• EXERCISE DETAILS: Go over the listing that follows and work out how many lines have the string "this"; reply with the number by itself.
━━ RECORDS FOR PROCESSING
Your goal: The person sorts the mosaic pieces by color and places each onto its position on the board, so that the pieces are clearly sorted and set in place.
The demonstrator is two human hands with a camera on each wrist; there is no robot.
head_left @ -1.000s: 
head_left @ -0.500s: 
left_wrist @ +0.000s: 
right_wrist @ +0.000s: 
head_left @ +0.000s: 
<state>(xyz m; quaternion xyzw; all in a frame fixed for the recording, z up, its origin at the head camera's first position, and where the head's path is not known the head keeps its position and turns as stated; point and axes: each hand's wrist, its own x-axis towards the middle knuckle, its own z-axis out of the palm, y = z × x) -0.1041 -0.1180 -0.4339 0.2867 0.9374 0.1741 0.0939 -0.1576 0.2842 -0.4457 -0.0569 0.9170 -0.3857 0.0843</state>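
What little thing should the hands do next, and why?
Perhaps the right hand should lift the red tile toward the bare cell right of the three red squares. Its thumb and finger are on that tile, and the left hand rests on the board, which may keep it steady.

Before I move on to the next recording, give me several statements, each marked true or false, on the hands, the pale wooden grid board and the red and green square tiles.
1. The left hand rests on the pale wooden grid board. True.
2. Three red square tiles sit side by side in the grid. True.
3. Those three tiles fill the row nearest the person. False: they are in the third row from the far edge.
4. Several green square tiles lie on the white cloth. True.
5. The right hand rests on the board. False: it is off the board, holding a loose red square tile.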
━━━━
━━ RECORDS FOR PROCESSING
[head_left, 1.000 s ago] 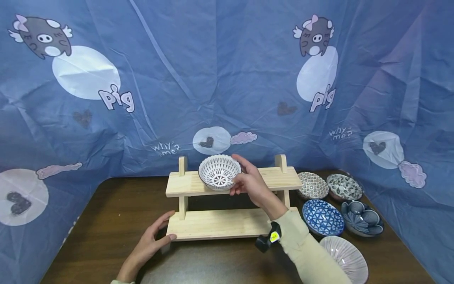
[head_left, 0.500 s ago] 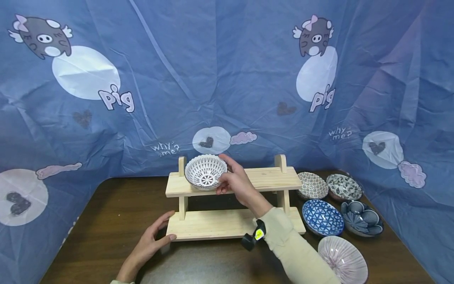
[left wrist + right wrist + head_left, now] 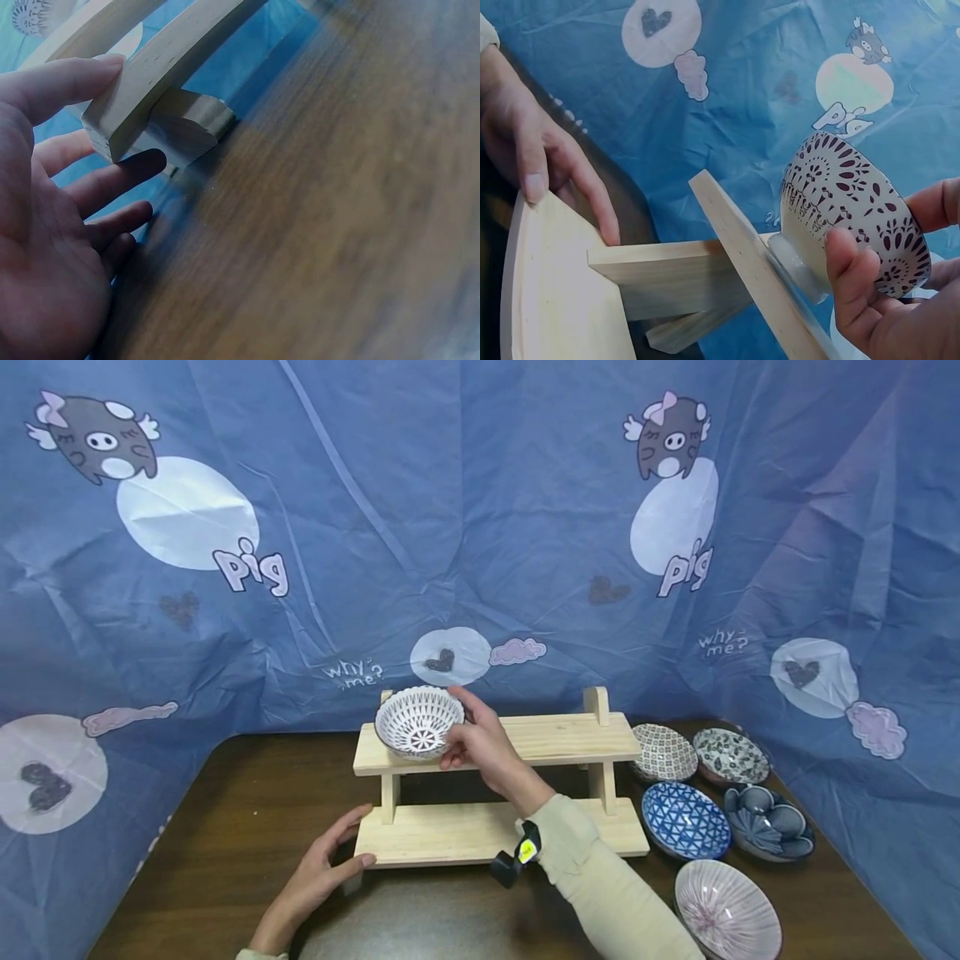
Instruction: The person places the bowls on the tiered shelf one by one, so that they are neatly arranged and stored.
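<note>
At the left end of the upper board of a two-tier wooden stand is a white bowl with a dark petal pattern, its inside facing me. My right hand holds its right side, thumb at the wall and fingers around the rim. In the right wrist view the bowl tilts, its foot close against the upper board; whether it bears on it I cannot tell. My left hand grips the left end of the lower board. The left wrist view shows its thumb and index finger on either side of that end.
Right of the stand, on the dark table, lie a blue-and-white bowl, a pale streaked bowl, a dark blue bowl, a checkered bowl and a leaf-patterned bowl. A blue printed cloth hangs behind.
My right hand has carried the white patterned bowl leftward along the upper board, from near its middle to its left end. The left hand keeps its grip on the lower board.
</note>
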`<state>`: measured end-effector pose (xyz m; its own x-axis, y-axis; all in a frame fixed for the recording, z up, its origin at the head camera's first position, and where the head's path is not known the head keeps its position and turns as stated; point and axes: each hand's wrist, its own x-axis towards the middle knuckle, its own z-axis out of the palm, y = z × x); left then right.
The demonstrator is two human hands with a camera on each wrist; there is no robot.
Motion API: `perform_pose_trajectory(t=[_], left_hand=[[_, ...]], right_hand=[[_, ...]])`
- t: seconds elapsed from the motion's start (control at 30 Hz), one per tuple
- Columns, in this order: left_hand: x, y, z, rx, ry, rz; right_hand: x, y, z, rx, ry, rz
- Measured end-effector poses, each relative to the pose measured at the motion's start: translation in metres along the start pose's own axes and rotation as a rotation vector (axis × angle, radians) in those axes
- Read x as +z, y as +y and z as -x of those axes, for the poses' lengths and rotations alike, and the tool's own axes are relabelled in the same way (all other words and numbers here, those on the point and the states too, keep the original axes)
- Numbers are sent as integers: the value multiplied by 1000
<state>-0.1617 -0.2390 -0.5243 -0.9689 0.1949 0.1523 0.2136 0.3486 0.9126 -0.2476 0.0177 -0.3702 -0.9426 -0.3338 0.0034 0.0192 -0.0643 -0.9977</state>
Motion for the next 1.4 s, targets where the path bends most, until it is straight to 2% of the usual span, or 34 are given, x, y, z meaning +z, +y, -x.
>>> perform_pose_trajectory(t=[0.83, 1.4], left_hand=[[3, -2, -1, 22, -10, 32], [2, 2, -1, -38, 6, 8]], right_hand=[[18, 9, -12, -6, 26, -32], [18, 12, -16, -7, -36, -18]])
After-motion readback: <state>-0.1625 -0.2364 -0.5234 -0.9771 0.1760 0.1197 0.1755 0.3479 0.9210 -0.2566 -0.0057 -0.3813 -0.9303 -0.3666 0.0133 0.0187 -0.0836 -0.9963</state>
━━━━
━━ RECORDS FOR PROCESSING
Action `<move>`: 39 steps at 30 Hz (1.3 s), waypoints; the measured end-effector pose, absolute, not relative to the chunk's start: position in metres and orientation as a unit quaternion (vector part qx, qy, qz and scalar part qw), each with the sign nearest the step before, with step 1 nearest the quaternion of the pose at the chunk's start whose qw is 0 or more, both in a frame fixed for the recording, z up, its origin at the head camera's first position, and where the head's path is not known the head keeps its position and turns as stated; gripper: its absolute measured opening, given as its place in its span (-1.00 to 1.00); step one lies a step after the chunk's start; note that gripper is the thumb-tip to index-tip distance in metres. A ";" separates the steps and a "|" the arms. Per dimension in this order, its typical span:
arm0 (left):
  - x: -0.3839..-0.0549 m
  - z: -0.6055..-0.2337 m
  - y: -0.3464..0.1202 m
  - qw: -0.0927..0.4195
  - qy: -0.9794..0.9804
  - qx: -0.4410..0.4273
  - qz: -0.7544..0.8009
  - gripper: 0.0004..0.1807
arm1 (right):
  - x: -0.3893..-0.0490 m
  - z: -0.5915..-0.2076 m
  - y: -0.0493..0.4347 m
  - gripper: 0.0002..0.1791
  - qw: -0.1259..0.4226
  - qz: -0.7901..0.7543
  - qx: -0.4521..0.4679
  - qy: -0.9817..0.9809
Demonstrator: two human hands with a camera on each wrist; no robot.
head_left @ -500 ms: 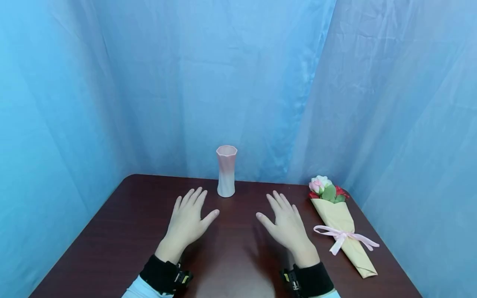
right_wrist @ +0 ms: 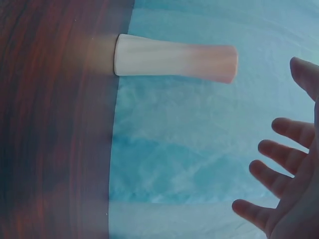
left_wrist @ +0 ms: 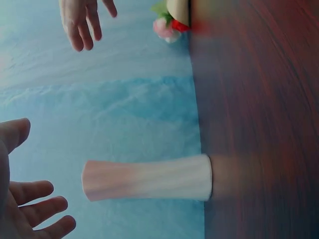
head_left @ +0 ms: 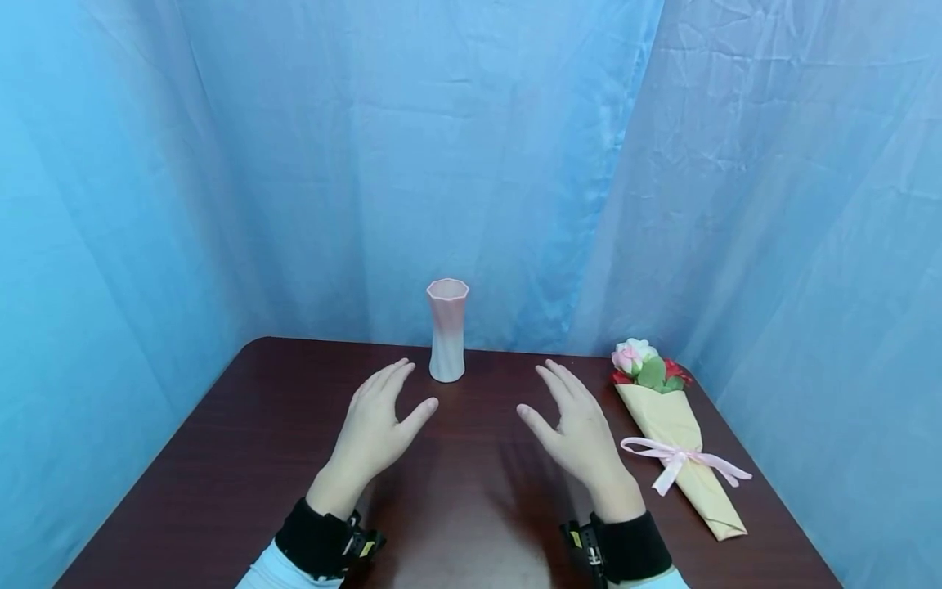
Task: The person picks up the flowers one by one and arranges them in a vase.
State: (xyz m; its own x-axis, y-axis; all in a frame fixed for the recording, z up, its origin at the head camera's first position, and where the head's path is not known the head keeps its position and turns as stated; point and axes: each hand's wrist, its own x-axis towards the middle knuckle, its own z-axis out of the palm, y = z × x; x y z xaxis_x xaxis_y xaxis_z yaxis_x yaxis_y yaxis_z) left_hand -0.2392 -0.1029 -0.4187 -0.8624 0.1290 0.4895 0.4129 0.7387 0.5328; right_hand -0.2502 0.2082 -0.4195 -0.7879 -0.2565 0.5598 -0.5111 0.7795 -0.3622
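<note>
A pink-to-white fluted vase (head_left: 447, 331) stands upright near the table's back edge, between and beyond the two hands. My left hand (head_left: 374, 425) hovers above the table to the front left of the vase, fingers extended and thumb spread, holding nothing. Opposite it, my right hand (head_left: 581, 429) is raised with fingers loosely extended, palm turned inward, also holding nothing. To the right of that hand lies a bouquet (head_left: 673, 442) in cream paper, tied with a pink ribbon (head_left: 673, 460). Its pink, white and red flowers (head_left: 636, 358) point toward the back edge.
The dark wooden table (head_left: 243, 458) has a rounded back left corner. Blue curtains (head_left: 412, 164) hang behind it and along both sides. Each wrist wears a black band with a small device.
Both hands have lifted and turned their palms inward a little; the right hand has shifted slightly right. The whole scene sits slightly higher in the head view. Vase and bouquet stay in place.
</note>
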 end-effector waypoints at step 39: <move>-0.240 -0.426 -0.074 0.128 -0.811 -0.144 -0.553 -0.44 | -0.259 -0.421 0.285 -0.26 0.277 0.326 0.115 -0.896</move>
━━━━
• EXERCISE OUTPUT: 2